• PROBLEM STATEMENT:
Repeat the data below exactly, dropping any pictures it holds.

• Dataset entries:
Start of Block
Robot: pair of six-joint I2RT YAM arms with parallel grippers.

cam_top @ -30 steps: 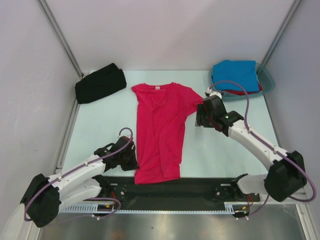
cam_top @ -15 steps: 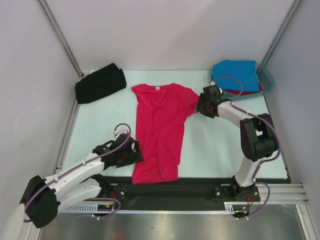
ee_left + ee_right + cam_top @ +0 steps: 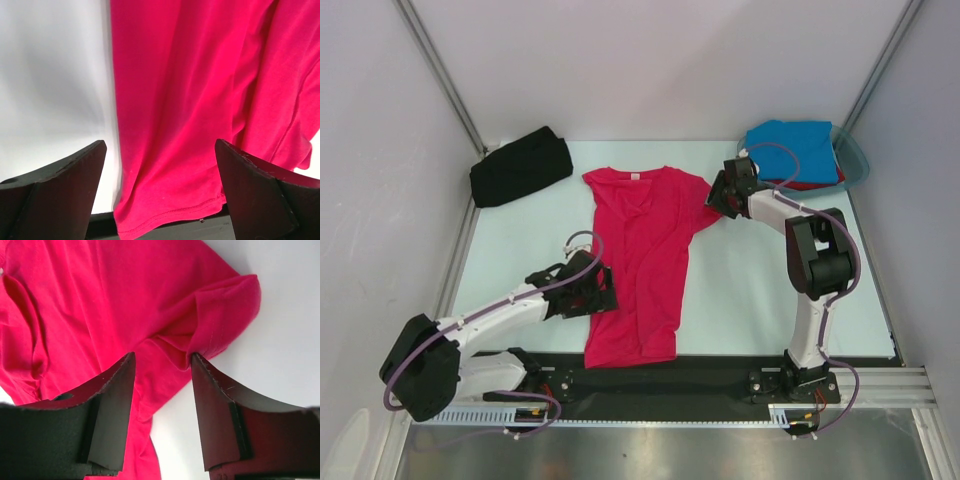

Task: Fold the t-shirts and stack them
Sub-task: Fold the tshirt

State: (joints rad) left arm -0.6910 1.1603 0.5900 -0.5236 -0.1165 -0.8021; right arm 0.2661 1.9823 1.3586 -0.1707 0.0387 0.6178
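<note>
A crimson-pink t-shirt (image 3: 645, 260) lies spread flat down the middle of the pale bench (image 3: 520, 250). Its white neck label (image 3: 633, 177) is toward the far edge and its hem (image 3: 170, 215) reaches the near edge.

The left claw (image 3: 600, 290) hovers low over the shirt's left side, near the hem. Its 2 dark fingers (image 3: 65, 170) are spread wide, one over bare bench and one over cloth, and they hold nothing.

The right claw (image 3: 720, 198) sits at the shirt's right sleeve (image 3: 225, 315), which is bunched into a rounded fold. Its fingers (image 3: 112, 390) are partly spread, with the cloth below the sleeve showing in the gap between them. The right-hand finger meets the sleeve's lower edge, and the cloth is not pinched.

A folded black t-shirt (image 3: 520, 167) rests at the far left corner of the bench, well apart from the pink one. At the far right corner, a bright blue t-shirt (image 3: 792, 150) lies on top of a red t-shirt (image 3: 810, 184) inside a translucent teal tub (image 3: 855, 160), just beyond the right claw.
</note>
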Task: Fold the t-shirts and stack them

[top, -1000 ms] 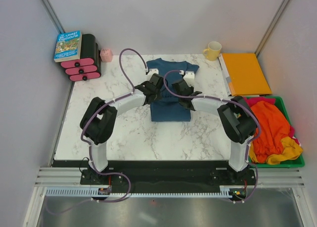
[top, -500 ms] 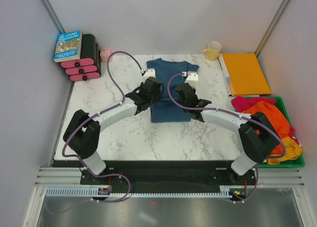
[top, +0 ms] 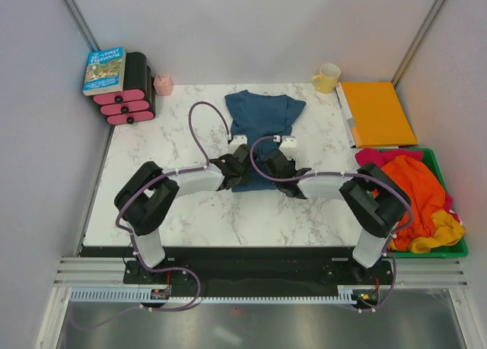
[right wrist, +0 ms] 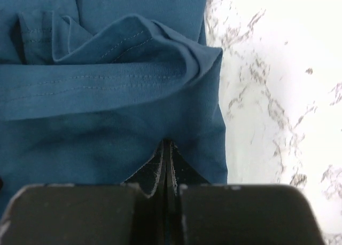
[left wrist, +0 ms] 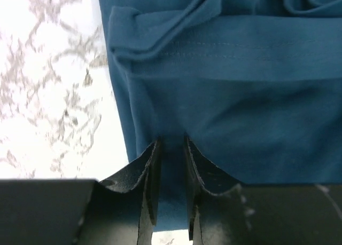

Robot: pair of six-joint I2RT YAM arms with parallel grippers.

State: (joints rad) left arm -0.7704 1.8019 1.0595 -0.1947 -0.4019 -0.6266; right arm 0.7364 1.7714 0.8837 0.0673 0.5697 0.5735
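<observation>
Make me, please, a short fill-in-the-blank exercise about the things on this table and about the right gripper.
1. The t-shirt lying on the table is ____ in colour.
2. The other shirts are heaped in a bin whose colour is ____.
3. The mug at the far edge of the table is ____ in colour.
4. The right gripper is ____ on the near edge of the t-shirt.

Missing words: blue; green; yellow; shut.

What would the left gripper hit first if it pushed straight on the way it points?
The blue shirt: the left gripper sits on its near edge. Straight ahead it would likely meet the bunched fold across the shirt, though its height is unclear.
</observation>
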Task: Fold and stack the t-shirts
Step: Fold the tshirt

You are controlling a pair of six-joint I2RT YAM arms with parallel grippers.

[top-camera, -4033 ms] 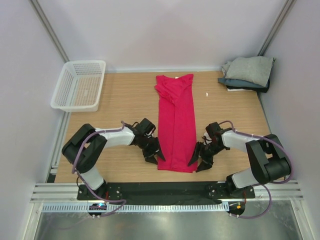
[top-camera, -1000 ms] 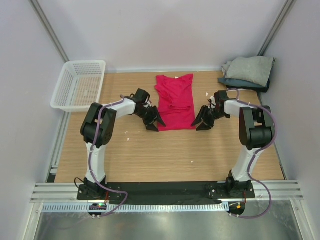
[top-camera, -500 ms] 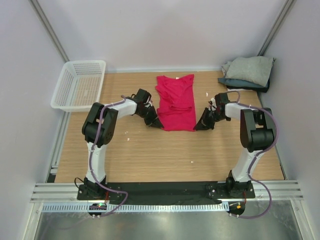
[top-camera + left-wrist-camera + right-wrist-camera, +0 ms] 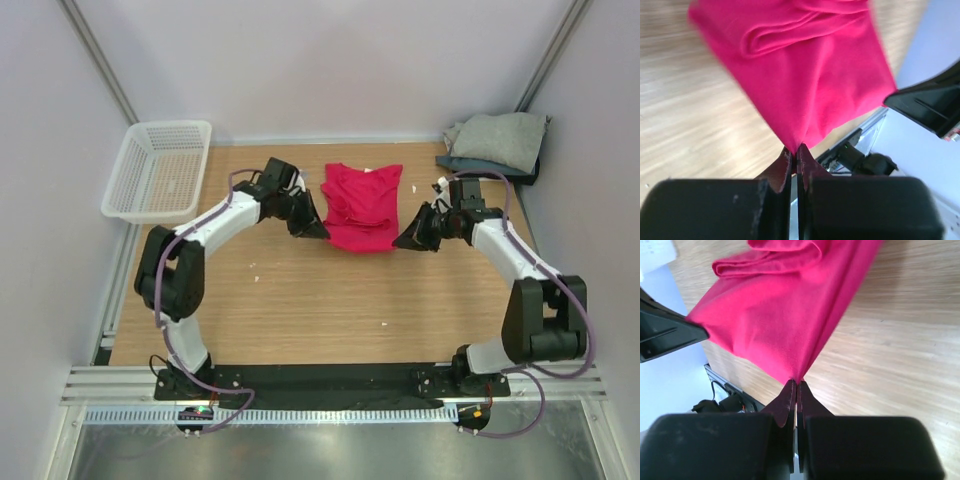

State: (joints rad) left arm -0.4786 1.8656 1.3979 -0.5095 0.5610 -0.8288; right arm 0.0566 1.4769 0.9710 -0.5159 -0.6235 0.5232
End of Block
• ANSWER FOR THE TASK:
Robot: pair of six-joint I2RT YAM arms with parallel grippers.

cam_top @ -30 steps: 
cam_top @ -15 steps: 
ee_left + ee_right + cam_top @ +0 steps: 

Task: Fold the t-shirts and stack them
Sub-task: Fold the tshirt

State: (joints rad) left arm -0.6910 1.1603 0.5900 -0.5236 -0.1165 -0.8021; right arm 0.2661 1.9823 1.3586 -0.1707 0.0387 0.6178
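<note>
A crimson-pink t-shirt (image 3: 645, 260) lies spread flat down the middle of the pale bench (image 3: 520, 250). Its white neck label (image 3: 633, 177) is toward the far edge and its hem (image 3: 170, 215) reaches the near edge.

The left claw (image 3: 600, 290) hovers low over the shirt's left side, near the hem. Its 2 dark fingers (image 3: 65, 170) are spread wide, one over bare bench and one over cloth, and they hold nothing.

The right claw (image 3: 720, 198) sits at the shirt's right sleeve (image 3: 225, 315), which is bunched into a rounded fold. Its fingers (image 3: 112, 390) are partly spread, with the cloth below the sleeve showing in the gap between them. The right-hand finger meets the sleeve's lower edge, and the cloth is not pinched.

A folded black t-shirt (image 3: 520, 167) rests at the far left corner of the bench, well apart from the pink one. At the far right corner, a bright blue t-shirt (image 3: 792, 150) lies on top of a red t-shirt (image 3: 810, 184) inside a translucent teal tub (image 3: 855, 160), just beyond the right claw.
</note>
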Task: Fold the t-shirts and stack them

[top, -1000 ms] 
[top, -500 ms] 
[top, +0 ms] 
[right wrist, +0 ms] 
[left wrist, +0 ms] 

Robot: pair of six-joint I2RT YAM arms with parallel grippers.

State: (joints rad) left arm -0.7704 1.8019 1.0595 -0.1947 -0.4019 -0.6266; right arm 0.7364 1.7714 0.8837 0.0673 0.5697 0.5735
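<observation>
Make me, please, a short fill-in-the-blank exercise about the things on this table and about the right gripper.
1. The t-shirt lying on the table is ____ in colour.
2. The other shirts are heaped in a bin whose colour is ____.
3. The mug at the far edge of the table is ____ in colour.
4. The right gripper is ____ on the near edge of the t-shirt.

Missing words: blue; green; yellow; shut.

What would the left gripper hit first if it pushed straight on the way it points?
The blue shirt: the left gripper sits on its near edge. Straight ahead it would likely meet the bunched fold across the shirt, though its height is unclear.
</observation>
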Task: Fold and stack the t-shirts
Step: Fold the tshirt

You are controlling a pair of six-joint I2RT YAM arms with parallel grippers.

[top-camera, -4033 ms] 
[top-camera, -1000 ms] 
[top-camera, -500 ms] 
[top-camera + left-wrist-camera + right-wrist-camera, +0 ms] 

State: (joints rad) left arm -0.4786 1.8656 1.3979 -0.5095 0.5610 -0.8288; right arm 0.0566 1.4769 0.9710 -0.5159 -0.6235 0.5232

As written, the answer is complete.